◆ **Work order**
Everything from the first line of the entries below through the line holding "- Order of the" must be printed exactly as written.
*** Opening Provided data ***
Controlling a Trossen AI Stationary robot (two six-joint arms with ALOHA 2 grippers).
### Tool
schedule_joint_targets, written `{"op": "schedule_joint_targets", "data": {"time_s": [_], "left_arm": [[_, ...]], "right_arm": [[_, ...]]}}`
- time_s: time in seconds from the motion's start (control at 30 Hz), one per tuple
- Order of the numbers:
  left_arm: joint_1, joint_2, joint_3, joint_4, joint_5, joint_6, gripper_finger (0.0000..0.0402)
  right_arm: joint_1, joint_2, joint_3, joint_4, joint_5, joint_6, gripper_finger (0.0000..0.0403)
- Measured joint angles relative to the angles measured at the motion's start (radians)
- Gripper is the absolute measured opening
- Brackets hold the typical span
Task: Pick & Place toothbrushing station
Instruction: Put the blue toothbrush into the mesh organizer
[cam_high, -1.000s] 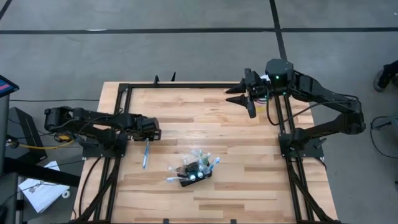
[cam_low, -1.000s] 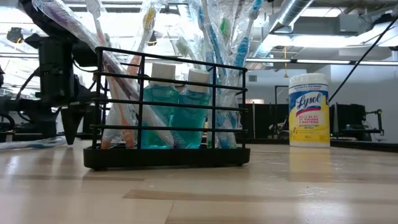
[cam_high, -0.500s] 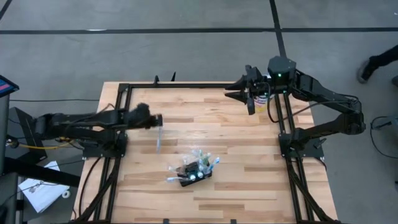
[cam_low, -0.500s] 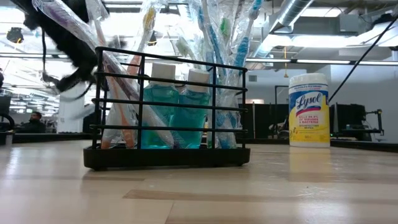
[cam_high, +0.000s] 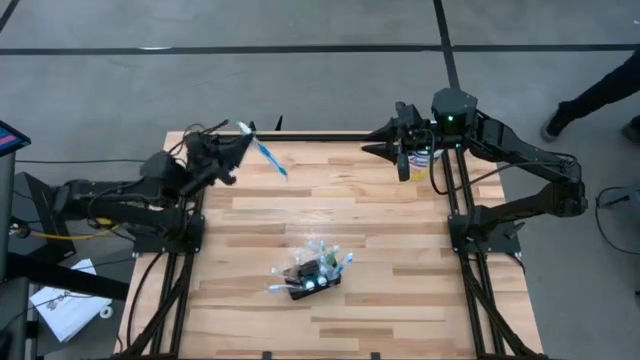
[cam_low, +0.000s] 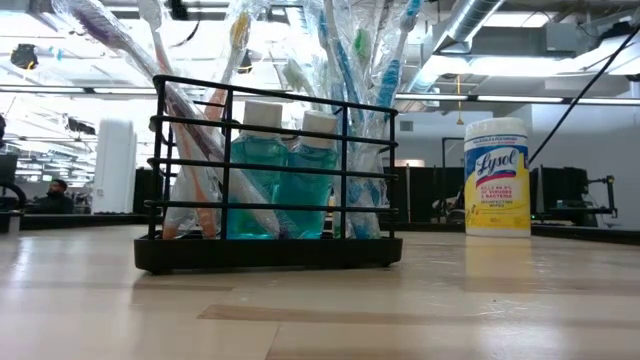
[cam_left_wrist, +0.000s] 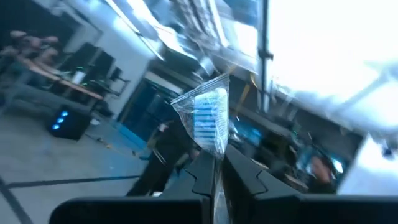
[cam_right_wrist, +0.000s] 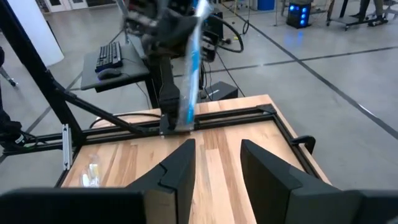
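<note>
- Blue wrapped toothbrush held aloft by left end effector at far-left corner of wooden worktop, high view. Toothbrushing station sits near-centre, well apart from both arms. Right end effector waits at far-right edge beside wipes canister.
- Low view: station is a black wire rack on the worktop, stuffed with wrapped brushes and two teal bottles; canister stands farther right. No arm visible.
- Left wrist view: fingers closed tight on the toothbrush, bristle end up.
- Right wrist view: fingers spread wide, nothing held.
- Judged step: carrying a brush. Next move calls for swinging it over the station and lowering it among the others.
</note>
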Motion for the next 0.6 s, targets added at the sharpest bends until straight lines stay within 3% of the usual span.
{"op": "schedule_joint_targets", "data": {"time_s": [0.2, 0.37, 0.6], "left_arm": [[-0.143, 0.303, 0.226, -0.015, 0.009, 0.143, 0.0006], [-0.224, 0.528, 0.411, 0.000, 0.046, 0.152, 0.0006], [-0.326, 0.696, 0.551, 0.004, 0.036, 0.179, 0.0006]], "right_arm": [[-0.016, 0.000, 0.000, 0.009, 0.027, 0.006, 0.0118], [-0.040, 0.000, 0.000, 0.008, 0.031, 0.026, 0.0118], [-0.046, 0.000, 0.000, 0.006, 0.029, 0.026, 0.0118]]}}
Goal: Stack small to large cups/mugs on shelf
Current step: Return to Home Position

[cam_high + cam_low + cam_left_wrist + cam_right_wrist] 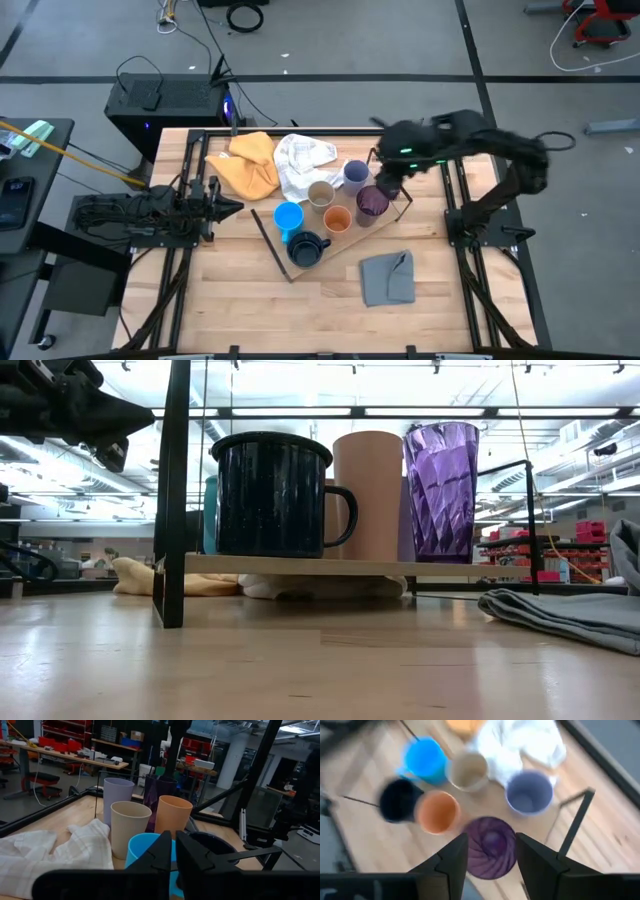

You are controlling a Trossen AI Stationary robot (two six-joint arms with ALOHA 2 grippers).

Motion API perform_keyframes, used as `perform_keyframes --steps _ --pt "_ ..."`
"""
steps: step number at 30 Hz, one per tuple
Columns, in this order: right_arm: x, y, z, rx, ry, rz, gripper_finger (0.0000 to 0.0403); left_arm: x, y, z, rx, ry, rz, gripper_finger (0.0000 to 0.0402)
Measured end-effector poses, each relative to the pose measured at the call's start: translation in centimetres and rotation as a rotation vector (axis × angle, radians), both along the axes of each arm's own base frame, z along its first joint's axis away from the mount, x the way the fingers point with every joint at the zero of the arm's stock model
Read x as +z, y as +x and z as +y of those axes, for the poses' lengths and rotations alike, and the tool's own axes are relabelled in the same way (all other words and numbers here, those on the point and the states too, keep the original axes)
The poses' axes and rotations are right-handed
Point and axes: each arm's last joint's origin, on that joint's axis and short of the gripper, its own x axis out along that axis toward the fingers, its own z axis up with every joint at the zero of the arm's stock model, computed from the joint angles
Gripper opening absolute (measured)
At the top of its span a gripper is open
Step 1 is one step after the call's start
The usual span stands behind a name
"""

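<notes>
High view, shelf: light-wood shelf (345, 240) aslant mid-desk (250, 310), all six cups on it, close-packed: lavender cup (355, 174), beige cup (320, 194), purple cup (372, 203), orange cup (337, 219), blue mug (288, 217), navy mug (305, 249).
High view, arms: right gripper (388, 188) just over the purple cup; left gripper (228, 208) parked low beside the yellow cloth (248, 165), near the blue mug but apart from it.
Low view, hazard: purple cup tall and narrow-footed near the board's end, just beside the orange cup. One nudge probably enough to tip it off the edge or into its neighbours.
Left wrist view, fingers: pressed together, holding nothing; blue mug close ahead, so any forward creep a likely bump.
Right wrist view, fingers: spread, empty, straddling the purple cup from above. Probable trouble — a low or sideways pull-away catching the rim, or snagging the black wire frame (575, 820) alongside.
</notes>
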Motion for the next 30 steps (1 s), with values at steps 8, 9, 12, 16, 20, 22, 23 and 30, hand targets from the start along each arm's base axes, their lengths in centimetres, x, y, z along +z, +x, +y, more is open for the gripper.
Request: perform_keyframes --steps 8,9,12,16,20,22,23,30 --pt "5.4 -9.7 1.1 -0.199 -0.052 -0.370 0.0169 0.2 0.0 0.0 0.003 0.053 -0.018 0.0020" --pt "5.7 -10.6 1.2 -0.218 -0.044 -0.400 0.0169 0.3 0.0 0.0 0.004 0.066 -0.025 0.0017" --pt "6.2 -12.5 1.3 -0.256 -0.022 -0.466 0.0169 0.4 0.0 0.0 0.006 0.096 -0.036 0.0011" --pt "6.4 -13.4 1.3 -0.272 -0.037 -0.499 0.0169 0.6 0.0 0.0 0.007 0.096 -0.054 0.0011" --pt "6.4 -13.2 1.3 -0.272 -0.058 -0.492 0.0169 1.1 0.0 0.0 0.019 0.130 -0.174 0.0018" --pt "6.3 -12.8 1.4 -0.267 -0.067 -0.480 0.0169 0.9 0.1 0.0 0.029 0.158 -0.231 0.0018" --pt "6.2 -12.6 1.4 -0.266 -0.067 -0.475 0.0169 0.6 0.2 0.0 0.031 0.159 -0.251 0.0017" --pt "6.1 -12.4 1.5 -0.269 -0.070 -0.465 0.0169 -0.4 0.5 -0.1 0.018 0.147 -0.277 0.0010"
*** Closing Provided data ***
◆ **Solution**
Controlling a Trossen AI Stationary robot (two six-joint arms with ALOHA 2 grippers).
### Tool
schedule_joint_targets, written `{"op": "schedule_joint_targets", "data": {"time_s": [_], "left_arm": [[_, ...]], "right_arm": [[_, ...]]}}`
- time_s: time in seconds from the motion's start (control at 30 Hz), one per tuple
- Order of the numbers:

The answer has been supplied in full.